- **What the task requires**
A single number is needed: how many lines of the data below contain "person".

Dataset excerpts:
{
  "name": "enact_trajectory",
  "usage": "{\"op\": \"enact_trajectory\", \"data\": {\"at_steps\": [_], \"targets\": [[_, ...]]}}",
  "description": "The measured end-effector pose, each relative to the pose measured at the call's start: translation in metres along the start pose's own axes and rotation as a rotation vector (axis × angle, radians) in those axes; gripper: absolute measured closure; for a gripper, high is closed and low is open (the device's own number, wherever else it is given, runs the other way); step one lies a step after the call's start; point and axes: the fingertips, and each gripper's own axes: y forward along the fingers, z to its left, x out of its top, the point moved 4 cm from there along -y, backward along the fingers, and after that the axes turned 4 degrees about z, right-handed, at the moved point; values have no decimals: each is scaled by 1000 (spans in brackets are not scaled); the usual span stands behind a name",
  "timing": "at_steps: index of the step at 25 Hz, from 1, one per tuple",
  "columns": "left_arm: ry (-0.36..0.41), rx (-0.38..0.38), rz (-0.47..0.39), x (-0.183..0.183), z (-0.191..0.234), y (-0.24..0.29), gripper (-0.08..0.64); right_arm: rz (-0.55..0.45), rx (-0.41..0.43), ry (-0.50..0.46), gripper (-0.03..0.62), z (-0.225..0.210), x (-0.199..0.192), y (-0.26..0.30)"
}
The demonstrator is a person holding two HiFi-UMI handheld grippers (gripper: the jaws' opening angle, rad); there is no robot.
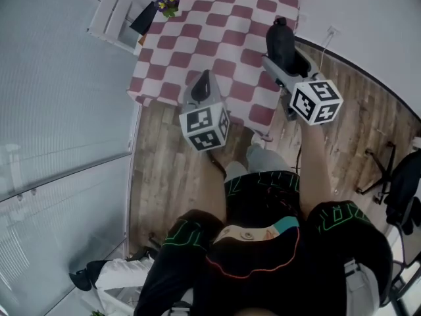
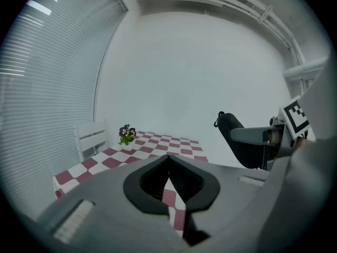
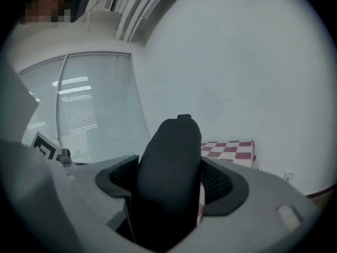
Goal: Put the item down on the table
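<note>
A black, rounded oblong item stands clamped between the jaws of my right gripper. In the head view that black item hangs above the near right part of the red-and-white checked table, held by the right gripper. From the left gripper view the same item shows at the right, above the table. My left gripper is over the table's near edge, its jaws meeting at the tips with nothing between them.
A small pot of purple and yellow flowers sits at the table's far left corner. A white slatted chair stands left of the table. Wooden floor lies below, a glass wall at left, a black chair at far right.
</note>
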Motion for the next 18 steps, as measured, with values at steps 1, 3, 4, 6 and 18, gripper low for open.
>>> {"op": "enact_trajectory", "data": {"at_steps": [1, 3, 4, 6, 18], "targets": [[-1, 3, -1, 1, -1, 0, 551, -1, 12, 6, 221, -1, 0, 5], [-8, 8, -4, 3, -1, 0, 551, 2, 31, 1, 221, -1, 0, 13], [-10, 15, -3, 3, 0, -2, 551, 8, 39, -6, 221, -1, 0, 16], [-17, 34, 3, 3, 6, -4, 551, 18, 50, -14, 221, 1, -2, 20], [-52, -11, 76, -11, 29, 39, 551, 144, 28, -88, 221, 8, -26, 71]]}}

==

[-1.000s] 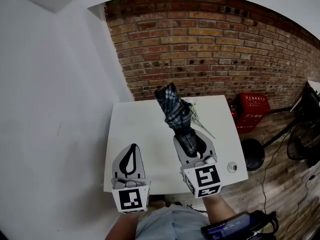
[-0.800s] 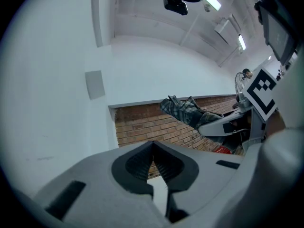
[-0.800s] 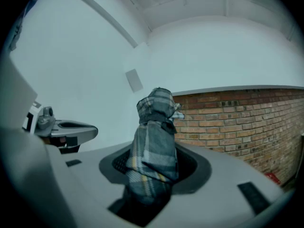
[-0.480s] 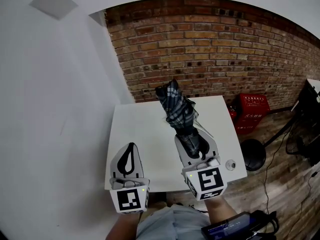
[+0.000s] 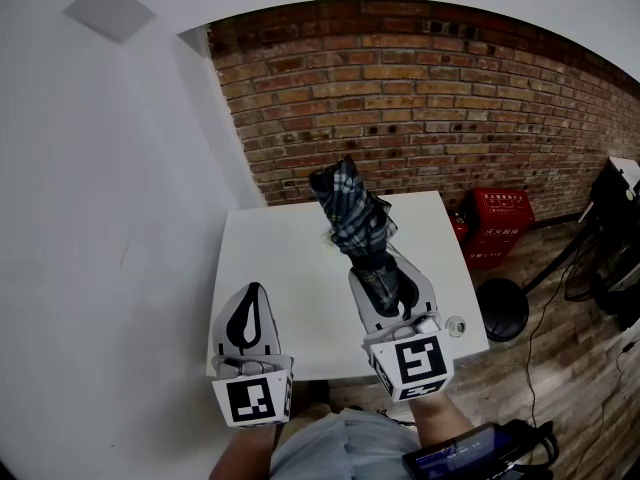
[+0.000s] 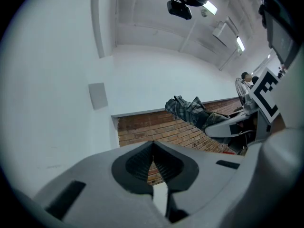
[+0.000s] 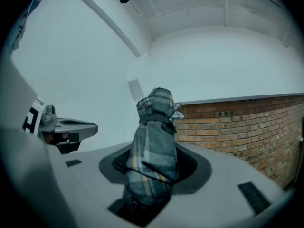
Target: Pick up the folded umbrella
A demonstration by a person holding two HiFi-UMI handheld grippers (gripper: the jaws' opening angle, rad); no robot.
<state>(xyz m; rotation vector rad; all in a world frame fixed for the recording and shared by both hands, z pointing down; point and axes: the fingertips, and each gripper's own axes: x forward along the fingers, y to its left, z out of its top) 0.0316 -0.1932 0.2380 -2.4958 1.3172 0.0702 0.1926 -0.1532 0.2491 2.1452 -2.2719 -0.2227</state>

- **Task answer**
2